- [Task statement] An exact copy of the data below is required; return it in full.

######

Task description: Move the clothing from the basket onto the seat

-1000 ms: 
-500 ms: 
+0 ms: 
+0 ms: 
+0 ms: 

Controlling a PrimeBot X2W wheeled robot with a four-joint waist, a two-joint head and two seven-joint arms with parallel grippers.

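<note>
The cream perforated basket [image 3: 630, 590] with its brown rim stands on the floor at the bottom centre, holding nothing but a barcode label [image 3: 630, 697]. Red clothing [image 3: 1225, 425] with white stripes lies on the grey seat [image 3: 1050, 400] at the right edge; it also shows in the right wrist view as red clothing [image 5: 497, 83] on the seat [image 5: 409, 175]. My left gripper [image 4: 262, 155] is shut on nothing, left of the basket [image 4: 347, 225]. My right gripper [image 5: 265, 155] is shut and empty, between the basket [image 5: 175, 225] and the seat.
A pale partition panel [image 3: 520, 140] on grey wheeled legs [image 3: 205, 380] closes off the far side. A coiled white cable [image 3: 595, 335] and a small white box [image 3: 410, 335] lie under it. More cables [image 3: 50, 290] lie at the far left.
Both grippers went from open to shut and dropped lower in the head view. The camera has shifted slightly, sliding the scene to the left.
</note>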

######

- [Result]
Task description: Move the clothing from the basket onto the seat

-1000 ms: 
-500 ms: 
+0 ms: 
+0 ms: 
+0 ms: 

Controlling a PrimeBot X2W wheeled robot with a four-joint waist, a two-joint head and two seven-joint arms with parallel grippers.

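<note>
The cream perforated basket [image 3: 630, 590] with its brown rim stands on the floor at the bottom centre, holding nothing but a barcode label [image 3: 630, 697]. Red clothing [image 3: 1225, 425] with white stripes lies on the grey seat [image 3: 1050, 400] at the right edge; it also shows in the right wrist view as red clothing [image 5: 497, 83] on the seat [image 5: 409, 175]. My left gripper [image 4: 262, 155] is shut on nothing, left of the basket [image 4: 347, 225]. My right gripper [image 5: 265, 155] is shut and empty, between the basket [image 5: 175, 225] and the seat.
A pale partition panel [image 3: 520, 140] on grey wheeled legs [image 3: 205, 380] closes off the far side. A coiled white cable [image 3: 595, 335] and a small white box [image 3: 410, 335] lie under it. More cables [image 3: 50, 290] lie at the far left.
Both grippers went from open to shut and dropped lower in the head view. The camera has shifted slightly, sliding the scene to the left.
</note>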

No further output is required, since the answer is complete.